[Opening INFORMATION section]

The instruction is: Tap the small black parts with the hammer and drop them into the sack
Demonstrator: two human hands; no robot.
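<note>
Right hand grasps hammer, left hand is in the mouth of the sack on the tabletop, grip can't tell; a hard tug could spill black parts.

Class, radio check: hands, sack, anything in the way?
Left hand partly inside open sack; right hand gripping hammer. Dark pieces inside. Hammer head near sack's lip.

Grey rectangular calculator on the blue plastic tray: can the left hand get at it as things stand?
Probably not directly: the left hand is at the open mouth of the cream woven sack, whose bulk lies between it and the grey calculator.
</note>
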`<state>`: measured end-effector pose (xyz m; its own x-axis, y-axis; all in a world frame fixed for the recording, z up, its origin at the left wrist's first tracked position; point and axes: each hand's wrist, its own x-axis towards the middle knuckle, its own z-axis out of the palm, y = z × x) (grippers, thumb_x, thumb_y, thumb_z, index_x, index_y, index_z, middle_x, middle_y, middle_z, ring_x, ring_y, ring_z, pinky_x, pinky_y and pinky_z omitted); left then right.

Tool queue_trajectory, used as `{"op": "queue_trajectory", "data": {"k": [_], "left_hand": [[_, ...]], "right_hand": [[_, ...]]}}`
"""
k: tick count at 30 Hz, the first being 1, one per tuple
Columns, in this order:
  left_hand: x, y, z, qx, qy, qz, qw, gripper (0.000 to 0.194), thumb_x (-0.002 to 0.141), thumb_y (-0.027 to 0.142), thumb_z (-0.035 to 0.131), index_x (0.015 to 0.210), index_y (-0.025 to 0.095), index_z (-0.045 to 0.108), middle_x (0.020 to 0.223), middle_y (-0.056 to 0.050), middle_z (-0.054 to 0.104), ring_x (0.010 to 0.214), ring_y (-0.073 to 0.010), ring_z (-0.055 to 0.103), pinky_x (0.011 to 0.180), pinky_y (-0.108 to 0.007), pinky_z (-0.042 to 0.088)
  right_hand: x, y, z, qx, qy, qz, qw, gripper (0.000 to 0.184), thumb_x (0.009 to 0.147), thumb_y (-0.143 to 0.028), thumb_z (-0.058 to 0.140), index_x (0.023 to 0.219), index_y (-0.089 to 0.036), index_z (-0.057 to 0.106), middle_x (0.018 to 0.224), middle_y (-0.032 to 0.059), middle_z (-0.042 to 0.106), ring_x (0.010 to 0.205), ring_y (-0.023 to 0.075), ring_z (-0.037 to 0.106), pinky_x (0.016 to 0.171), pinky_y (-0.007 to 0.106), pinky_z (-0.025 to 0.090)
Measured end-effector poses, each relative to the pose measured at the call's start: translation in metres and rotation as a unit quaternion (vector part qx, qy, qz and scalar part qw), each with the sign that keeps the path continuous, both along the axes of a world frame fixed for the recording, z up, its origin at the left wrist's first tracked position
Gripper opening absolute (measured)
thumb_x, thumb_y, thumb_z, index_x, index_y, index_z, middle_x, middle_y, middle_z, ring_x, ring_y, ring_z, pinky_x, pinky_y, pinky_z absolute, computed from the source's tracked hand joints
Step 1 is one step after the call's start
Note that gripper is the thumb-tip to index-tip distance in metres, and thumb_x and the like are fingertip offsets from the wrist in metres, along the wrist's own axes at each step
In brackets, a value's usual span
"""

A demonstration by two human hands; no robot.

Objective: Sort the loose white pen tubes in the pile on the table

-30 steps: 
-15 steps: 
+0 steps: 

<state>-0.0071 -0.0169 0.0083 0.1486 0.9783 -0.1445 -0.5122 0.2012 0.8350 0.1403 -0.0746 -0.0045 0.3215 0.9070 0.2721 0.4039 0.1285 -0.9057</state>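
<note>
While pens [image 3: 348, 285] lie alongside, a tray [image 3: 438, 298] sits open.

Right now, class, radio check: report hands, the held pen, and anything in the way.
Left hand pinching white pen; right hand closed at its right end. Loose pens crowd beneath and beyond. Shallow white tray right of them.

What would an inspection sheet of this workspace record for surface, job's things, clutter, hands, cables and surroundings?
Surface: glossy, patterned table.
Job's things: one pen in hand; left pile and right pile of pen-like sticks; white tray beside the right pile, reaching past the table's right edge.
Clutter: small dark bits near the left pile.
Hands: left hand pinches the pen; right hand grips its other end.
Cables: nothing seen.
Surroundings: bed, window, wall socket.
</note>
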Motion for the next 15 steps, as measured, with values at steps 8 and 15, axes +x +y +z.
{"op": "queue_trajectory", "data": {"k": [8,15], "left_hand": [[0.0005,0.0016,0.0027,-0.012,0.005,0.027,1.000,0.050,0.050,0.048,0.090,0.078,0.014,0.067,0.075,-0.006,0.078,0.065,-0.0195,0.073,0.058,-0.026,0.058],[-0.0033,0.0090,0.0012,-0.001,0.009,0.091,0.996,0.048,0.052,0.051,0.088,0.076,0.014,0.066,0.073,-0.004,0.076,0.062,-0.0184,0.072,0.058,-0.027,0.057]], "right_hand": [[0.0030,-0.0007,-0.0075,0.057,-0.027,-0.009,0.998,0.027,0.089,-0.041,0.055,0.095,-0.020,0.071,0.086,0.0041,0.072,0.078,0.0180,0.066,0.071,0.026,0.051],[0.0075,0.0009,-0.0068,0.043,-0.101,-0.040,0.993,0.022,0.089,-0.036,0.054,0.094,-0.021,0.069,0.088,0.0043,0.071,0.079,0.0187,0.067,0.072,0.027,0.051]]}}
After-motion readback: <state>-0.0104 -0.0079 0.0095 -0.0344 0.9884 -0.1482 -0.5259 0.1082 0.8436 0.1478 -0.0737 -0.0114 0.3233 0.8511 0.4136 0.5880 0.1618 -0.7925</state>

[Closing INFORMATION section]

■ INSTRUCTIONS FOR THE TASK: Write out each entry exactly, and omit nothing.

■ ANSWER SPACE:
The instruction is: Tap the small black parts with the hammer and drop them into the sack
Demonstrator: two human hands; no robot.
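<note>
Right hand grasps hammer, left hand is in the mouth of the sack on the tabletop, grip can't tell; a hard tug could spill black parts.

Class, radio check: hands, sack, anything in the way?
Left hand partly inside open sack; right hand gripping hammer. Dark pieces inside. Hammer head near sack's lip.

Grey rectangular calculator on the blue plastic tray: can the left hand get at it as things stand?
Probably not directly: the left hand is at the open mouth of the cream woven sack, whose bulk lies between it and the grey calculator.
</note>
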`<state>`: measured end-effector pose (xyz m; its own x-axis, y-axis; all in a world frame fixed for the recording, z up, its origin at the left wrist's first tracked position; point and axes: each hand's wrist, its own x-axis towards the middle knuckle, its own z-axis out of the palm, y = z × x) (grippers, thumb_x, thumb_y, thumb_z, index_x, index_y, index_z, middle_x, middle_y, middle_z, ring_x, ring_y, ring_z, pinky_x, pinky_y and pinky_z omitted); left then right.

Tool queue_trajectory, used as `{"op": "queue_trajectory", "data": {"k": [_], "left_hand": [[_, ...]], "right_hand": [[_, ...]]}}`
"""
k: tick count at 30 Hz, the first being 1, one per tuple
Columns, in this order:
  left_hand: x, y, z, qx, qy, qz, qw, gripper (0.000 to 0.194), thumb_x (-0.002 to 0.141), thumb_y (-0.027 to 0.142), thumb_z (-0.035 to 0.131), index_x (0.015 to 0.210), index_y (-0.025 to 0.095), index_z (-0.045 to 0.108), middle_x (0.020 to 0.223), middle_y (-0.056 to 0.050), middle_z (-0.054 to 0.104), ring_x (0.010 to 0.214), ring_y (-0.073 to 0.010), ring_z (-0.055 to 0.103), pinky_x (0.011 to 0.180), pinky_y (-0.108 to 0.007), pinky_z (-0.042 to 0.088)
  right_hand: x, y, z, qx, qy, qz, qw, gripper (0.000 to 0.184), thumb_x (0.009 to 0.147), thumb_y (-0.143 to 0.028), thumb_z (-0.058 to 0.140), index_x (0.023 to 0.219), index_y (-0.089 to 0.036), index_z (-0.057 to 0.106), middle_x (0.018 to 0.224), middle_y (-0.032 to 0.059), middle_z (-0.042 to 0.106), ring_x (0.010 to 0.205), ring_y (-0.023 to 0.075), ring_z (-0.037 to 0.106), pinky_x (0.016 to 0.171), pinky_y (-0.007 to 0.106), pinky_z (-0.025 to 0.090)
Measured end-effector poses, each relative to the pose measured at the call's start: translation in metres and rotation as a unit quaternion (vector part qx, qy, qz and scalar part qw), each with the sign that keeps the path continuous, both along the axes of a world frame fixed for the recording, z up, its origin at the left wrist's first tracked position
Gripper opening absolute (measured)
thumb_x, thumb_y, thumb_z, index_x, index_y, index_z, middle_x, middle_y, middle_z, ring_x, ring_y, ring_z, pinky_x, pinky_y, pinky_z absolute, computed from the source's tracked hand joints
Step 1 is one step after the call's start
Note that gripper is the thumb-tip to index-tip distance in metres, and thumb_x and the like are fingertip offsets from the wrist in metres, along the wrist's own axes at each step
In brackets, a value's usual span
"""

A demonstration by two human hands; no robot.

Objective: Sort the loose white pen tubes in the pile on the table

-30 steps: 
-15 steps: 
+0 steps: 

<state>-0.0071 -0.0169 0.0083 0.1486 0.9783 -0.1445 -0.5122 0.2012 0.8350 0.1403 -0.0746 -0.0045 0.3215 0.9070 0.2721 0.4039 0.1285 -0.9057</state>
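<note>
While pens [image 3: 348, 285] lie alongside, a tray [image 3: 438, 298] sits open.

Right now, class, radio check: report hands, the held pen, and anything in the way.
Left hand pinching white pen; right hand closed at its right end. Loose pens crowd beneath and beyond. Shallow white tray right of them.

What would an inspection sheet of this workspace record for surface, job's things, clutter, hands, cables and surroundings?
Surface: glossy, patterned table.
Job's things: one pen in hand; left pile and right pile of pen-like sticks; white tray beside the right pile, reaching past the table's right edge.
Clutter: small dark bits near the left pile.
Hands: left hand pinches the pen; right hand grips its other end.
Cables: nothing seen.
Surroundings: bed, window, wall socket.
</note>
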Motion for the next 15 steps, as measured, with values at steps 8 and 15, axes +x +y +z.
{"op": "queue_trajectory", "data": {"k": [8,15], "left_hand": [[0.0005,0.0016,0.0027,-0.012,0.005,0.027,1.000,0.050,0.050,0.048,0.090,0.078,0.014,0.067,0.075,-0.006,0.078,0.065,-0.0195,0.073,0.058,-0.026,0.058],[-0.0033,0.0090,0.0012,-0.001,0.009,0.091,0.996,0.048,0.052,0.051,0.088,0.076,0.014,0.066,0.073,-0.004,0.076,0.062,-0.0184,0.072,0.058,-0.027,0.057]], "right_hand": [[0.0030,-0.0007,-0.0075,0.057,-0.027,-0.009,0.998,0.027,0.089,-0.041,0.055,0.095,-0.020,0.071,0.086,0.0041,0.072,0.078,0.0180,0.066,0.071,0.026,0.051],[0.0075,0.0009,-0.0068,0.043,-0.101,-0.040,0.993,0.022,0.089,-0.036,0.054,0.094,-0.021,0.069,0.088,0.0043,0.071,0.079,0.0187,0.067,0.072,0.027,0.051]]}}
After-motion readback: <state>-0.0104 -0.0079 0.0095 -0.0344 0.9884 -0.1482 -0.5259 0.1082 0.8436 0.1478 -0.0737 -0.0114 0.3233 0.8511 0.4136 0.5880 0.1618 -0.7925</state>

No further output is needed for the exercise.